Dans une déclaration rendue publique, le membre du Gouvernement a salué la portée symbolique du nom porté par l’athlète, en référence à Patrice Emery Lumumba , figure emblématique de l’indépendance congolaise, tout en reconnaissant sa contribution au rayonnement du pays.
« P. E. Lumumba est une figure historique qui mérite tout notre respect. Sa réincarnation sportive à travers Michel Kuka dit Lumumba VEA a porté haut les couleurs de notre drapeau, et je l’en remercie sincèrement », a déclaré Didier Budimbu.

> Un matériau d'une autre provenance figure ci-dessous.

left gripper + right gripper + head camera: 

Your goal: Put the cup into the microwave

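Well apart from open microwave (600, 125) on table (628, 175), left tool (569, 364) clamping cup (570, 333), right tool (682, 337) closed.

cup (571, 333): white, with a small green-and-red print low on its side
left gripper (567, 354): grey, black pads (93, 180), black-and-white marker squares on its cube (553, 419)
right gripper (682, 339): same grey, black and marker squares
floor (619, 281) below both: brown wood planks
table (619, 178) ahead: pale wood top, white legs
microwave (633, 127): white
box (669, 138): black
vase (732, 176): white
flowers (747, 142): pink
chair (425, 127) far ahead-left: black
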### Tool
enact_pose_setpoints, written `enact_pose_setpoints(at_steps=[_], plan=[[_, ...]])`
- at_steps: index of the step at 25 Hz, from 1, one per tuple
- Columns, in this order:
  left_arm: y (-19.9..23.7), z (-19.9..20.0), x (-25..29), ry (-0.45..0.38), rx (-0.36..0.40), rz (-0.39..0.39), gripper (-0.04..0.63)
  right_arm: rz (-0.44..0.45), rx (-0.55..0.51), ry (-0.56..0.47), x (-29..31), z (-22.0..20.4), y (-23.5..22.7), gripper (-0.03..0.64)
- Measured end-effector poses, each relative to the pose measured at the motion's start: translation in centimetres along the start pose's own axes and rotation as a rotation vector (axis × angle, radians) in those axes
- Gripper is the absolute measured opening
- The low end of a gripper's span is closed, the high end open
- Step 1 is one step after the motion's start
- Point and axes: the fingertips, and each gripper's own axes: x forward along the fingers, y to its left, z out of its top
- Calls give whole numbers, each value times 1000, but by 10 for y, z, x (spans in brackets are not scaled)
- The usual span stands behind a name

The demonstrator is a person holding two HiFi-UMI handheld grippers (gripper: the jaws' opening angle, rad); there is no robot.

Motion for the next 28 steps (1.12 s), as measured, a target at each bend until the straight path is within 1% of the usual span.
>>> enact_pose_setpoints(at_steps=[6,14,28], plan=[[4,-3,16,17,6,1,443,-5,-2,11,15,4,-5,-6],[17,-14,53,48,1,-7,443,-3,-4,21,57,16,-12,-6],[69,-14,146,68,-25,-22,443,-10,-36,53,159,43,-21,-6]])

Toutefois, le ministre estime que l’engagement politique de cette figure sportive pourrait aller à l’encontre des valeurs d’unité nationale véhiculées par le sport. Il a ainsi plaidé pour une stricte neutralité des acteurs sportifs dans l’arène politique.
« Je souhaite respectueusement qu’il conserve une posture neutre et apolitique. Les couleurs de la RDC doivent primer sur toute attache affective ou politique. L’unité nationale par le sport reste notre seule boussole », a-t-il insisté.
Cette prise de position intervient dans un contexte où les interactions entre sport et politique continuent de susciter des débats en République démocratique du Congo, notamment sur le rôle des personnalités publiques dans la préservation de la cohésion nationale.